China is accelerating railway investment again after it introduced new safety measures following a train crash in Wenzhou that killed 40 people in July 2011. Railway investment as of October rose almost 250 percent from a year earlier as the government stepped up fiscal measures to help growth.
"Government-driven investment has quick effects on boosting growth in the short term," Yuan Gangming, a researcher with the Chinese Academy of Social Sciences. "But you can't rely on investment to drive growth forever."
Yuan said China had a "great leap forward" in spending on railways since 2008 and this is expected to "normalize" in coming years with the completion of major lines such as the Beijing-Guangzhou high-speed link, Bloomberg News reported.
The line will be extended to Hong Kong in the future, Bloomberg said.
The line winds through major inland Chinese cities, including Wuhan and Zhengzhou and competition from the new line for airlines operating Beijing-Wuhan and Beijing-Zhengzhou flights will be intense, China's state television reported.

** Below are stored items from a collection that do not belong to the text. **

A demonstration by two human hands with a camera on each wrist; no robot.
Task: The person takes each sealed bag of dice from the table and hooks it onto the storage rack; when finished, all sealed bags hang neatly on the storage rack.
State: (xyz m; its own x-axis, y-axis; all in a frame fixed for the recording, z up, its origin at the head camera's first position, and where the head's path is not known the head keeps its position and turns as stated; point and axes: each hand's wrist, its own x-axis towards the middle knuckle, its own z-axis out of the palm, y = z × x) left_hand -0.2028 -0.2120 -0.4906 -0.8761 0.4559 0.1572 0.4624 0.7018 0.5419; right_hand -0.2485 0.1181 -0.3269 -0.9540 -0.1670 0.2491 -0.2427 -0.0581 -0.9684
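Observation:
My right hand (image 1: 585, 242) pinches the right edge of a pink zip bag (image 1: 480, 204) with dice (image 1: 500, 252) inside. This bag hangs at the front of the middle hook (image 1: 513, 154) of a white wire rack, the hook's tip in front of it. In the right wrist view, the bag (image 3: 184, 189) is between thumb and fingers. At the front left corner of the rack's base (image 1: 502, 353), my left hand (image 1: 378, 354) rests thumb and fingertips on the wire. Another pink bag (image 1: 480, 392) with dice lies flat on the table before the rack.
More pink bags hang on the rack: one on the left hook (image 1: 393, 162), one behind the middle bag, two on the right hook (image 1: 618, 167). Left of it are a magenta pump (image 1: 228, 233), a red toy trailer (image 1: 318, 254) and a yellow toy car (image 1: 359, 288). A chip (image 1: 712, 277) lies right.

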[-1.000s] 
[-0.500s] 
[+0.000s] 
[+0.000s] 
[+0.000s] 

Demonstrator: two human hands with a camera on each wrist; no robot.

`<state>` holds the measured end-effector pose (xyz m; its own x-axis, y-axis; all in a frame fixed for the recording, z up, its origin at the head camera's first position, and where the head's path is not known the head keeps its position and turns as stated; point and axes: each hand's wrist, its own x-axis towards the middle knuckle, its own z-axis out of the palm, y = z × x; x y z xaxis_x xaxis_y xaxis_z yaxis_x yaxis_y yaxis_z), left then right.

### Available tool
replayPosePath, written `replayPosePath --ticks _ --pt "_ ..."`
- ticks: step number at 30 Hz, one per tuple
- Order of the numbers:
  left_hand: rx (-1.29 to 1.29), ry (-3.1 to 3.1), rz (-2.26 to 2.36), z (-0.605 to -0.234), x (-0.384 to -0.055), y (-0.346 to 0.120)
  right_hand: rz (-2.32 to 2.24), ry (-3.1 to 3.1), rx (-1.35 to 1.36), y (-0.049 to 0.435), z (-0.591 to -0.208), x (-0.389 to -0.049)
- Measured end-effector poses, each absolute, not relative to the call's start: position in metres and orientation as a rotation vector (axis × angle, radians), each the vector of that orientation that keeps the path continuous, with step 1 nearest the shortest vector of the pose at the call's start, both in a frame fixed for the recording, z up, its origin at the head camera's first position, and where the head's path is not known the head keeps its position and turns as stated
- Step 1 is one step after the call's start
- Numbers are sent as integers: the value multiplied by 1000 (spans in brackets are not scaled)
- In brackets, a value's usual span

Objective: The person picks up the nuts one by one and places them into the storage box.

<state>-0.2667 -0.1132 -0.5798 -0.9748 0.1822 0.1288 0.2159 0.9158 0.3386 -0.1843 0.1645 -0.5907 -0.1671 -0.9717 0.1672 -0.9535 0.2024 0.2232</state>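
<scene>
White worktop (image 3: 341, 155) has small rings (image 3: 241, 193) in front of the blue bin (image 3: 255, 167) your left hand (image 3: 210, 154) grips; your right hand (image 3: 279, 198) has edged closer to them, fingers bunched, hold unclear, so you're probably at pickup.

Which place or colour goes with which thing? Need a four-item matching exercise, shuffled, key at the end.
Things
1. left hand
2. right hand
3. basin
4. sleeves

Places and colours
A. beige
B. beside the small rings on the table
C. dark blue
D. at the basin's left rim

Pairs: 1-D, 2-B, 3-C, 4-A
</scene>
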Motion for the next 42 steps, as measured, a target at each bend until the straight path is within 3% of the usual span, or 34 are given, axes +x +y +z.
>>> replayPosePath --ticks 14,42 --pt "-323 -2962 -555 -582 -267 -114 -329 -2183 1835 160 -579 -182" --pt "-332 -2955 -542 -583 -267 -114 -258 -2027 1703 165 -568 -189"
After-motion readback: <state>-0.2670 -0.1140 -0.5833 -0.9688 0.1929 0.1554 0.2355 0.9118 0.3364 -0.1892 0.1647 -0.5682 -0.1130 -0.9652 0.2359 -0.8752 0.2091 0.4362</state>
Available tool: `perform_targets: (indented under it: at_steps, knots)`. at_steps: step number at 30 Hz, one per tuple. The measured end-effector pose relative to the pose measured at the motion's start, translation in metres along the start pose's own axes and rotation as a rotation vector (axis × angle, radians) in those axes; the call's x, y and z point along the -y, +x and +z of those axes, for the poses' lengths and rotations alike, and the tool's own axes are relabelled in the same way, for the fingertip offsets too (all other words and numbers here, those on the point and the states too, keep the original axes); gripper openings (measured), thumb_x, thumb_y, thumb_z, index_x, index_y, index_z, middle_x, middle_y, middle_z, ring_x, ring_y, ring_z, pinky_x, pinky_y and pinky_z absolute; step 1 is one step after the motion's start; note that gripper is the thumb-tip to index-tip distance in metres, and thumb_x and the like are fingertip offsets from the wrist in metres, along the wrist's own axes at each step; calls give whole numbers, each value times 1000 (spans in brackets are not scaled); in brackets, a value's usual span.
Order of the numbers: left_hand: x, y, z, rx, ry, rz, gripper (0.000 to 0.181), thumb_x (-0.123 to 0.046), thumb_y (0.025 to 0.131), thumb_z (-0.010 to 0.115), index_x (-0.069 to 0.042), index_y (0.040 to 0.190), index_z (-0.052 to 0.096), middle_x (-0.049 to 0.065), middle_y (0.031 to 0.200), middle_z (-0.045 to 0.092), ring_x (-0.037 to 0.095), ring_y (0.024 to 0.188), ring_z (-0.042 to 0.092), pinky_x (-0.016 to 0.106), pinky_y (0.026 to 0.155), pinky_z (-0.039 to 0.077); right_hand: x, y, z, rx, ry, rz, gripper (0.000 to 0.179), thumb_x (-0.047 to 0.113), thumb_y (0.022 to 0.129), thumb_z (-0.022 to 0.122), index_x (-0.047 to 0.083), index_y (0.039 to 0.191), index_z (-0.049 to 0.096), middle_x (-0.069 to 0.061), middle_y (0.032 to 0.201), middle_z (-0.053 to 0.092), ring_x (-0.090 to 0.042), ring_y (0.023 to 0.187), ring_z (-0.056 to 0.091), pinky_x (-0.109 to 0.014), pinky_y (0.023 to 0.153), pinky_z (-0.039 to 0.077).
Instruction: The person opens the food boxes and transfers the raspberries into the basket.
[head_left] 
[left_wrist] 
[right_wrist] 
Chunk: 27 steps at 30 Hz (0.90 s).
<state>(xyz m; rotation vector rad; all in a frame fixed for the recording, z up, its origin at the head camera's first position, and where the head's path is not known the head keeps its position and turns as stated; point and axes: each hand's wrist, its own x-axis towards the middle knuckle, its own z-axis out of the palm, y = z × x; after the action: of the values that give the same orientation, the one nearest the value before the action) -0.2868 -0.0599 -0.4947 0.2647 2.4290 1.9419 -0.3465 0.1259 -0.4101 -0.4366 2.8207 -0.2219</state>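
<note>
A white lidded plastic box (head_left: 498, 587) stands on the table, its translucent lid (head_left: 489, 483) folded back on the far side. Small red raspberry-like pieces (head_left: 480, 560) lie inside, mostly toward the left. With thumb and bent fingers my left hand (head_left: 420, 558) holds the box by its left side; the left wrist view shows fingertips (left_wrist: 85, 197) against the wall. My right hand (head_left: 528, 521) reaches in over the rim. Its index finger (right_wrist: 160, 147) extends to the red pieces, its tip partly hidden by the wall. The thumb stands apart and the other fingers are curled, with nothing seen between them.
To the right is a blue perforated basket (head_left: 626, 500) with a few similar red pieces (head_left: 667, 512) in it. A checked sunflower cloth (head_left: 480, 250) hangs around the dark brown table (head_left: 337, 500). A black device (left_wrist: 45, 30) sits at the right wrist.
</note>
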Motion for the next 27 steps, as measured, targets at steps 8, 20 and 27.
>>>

China Southern is offering discounts up to 73 percent and Air China is offering a 57 percent discount for flights between Beijing and Wuhan on Wednesday, according to company websites.
The railway ministry didn't publish a total investment amount for the high-speed line because it was developed in parts and then connected. The Wuhan-Guangzhou section, which is 1,069 kilometers long and began operating a year ago, cost 116.6 billion yuan.
The 1,318km Shanghai to Beijing link, which opened in June 2011, cost 220.9 billion yuan.
Zhao Chunlei, deputy head of the ministry's transport bureau, said ticket prices on high-speed lines were at appropriate levels based on a market survey.